[Stored items from a collection]
* * *

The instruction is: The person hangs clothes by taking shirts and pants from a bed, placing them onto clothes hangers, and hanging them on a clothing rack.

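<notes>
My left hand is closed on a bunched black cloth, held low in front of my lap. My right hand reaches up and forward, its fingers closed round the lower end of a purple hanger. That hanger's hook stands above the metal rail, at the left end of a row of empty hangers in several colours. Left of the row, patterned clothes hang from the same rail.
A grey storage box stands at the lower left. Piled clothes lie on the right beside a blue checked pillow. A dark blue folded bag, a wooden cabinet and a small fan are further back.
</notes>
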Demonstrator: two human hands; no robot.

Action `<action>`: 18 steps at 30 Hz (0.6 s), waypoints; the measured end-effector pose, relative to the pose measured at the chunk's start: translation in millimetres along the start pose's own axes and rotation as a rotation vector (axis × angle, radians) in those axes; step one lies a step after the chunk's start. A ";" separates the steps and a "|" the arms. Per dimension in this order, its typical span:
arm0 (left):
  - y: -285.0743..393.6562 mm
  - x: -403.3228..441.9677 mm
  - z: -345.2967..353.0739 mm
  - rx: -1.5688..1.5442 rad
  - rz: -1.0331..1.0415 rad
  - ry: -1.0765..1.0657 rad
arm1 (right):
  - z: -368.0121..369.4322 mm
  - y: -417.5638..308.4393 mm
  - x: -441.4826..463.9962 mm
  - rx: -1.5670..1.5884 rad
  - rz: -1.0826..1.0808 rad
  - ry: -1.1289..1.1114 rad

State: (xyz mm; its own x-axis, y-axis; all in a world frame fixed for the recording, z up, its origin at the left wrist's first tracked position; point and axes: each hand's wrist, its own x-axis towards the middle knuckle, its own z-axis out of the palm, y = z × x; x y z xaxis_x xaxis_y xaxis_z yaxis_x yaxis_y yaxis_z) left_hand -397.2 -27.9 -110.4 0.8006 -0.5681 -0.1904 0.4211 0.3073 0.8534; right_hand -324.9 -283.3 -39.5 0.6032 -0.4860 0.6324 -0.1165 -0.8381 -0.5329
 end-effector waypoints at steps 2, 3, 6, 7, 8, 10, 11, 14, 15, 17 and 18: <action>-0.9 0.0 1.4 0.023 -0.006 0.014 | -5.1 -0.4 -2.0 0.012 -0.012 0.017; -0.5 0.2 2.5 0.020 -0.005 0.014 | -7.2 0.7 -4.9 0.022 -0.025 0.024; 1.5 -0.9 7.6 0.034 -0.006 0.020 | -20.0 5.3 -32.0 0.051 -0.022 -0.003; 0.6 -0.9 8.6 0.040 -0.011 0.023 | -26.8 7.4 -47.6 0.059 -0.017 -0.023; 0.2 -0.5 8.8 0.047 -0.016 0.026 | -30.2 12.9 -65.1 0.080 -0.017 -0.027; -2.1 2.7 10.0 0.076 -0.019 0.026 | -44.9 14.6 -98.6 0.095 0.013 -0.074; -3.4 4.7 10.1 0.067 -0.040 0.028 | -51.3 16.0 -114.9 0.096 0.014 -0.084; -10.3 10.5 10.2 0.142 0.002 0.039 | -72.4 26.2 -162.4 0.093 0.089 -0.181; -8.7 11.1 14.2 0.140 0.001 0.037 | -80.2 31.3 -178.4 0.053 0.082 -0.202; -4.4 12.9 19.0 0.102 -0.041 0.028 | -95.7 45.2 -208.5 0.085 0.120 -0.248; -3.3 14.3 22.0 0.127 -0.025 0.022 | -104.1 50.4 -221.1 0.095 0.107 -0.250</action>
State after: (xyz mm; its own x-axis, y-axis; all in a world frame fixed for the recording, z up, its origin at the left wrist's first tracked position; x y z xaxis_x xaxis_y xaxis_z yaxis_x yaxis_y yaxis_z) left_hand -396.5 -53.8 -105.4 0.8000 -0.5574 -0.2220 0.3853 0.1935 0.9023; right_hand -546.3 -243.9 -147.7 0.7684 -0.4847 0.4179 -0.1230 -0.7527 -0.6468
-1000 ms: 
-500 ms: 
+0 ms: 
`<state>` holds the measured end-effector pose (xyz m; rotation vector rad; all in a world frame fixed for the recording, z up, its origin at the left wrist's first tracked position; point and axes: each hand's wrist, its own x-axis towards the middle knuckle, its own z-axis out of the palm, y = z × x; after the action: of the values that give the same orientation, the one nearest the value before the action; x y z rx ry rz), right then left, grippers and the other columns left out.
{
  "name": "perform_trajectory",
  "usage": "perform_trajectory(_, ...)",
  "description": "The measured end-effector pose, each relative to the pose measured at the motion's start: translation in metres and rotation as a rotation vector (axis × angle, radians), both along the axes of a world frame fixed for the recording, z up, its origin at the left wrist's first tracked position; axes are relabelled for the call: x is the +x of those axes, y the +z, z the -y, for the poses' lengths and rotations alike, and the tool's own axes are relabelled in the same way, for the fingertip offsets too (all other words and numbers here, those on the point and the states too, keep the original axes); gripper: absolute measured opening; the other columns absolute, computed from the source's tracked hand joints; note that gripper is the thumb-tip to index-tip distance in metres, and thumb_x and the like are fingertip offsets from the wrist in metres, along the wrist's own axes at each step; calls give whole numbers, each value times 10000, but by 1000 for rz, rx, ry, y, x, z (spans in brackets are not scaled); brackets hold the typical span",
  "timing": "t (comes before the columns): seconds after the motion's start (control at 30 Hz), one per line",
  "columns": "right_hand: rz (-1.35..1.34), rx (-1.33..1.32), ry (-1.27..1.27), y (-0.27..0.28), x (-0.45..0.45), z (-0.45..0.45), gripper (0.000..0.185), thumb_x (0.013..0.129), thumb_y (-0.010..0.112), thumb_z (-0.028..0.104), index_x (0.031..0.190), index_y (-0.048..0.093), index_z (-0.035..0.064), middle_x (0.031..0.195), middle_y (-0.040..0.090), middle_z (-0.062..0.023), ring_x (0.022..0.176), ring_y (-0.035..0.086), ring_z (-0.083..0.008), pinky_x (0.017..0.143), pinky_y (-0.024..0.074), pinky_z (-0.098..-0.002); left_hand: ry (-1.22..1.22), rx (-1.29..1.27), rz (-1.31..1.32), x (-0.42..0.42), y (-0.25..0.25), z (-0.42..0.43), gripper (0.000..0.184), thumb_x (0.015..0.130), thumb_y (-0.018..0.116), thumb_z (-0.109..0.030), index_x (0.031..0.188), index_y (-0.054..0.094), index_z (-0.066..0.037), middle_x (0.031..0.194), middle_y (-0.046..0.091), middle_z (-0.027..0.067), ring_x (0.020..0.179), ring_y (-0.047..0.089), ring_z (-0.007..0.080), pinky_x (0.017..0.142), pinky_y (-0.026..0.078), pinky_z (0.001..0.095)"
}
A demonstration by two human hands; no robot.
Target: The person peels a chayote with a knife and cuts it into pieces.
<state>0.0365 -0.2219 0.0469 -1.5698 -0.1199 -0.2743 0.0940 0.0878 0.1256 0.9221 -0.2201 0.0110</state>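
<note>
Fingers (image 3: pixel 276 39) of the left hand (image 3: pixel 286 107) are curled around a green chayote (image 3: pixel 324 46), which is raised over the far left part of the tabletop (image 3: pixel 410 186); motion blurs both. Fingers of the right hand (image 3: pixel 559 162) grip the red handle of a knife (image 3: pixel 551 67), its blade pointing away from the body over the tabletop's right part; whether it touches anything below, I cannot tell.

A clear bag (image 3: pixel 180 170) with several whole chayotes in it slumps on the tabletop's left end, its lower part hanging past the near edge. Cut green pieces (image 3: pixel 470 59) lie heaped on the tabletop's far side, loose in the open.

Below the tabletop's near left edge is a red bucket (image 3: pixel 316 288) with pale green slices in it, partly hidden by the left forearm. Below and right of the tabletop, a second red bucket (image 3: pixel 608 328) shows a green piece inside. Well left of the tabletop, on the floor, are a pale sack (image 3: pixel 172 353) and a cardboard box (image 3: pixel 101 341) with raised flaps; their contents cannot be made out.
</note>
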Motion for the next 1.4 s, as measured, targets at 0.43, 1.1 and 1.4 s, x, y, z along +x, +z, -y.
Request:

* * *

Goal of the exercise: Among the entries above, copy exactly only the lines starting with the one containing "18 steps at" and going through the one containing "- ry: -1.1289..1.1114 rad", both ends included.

Written answer:
Action `<action>`: 18 steps at 30 Hz (0.6 s), waypoints; the measured end-effector pose, relative to the pose measured at the chunk's start: translation in millimetres along the start pose's own axes and rotation as a rotation vector (axis × angle, radians) in those axes; step one lies a step after the chunk's start. A ";" separates the steps and a "|" the arms. Per dimension in this order, its typical span:
arm0 (left):
  - y: -285.0743..393.6562 mm
  - x: -403.3228..441.9677 mm
  - z: -345.2967..353.0739 mm
  - rx: -1.5688..1.5442 rad
  - rz: -1.0331..1.0415 rad
  - ry: -1.0765..1.0657 rad
arm1 (right):
  - z: -368.0121..369.4322 mm
  - y: -417.5638..308.4393 mm
  - x: -441.4826..463.9962 mm
  - rx: -1.5670..1.5884 rad
  - rz: -1.0826..1.0808 rad
  - ry: -1.1289..1.1114 rad

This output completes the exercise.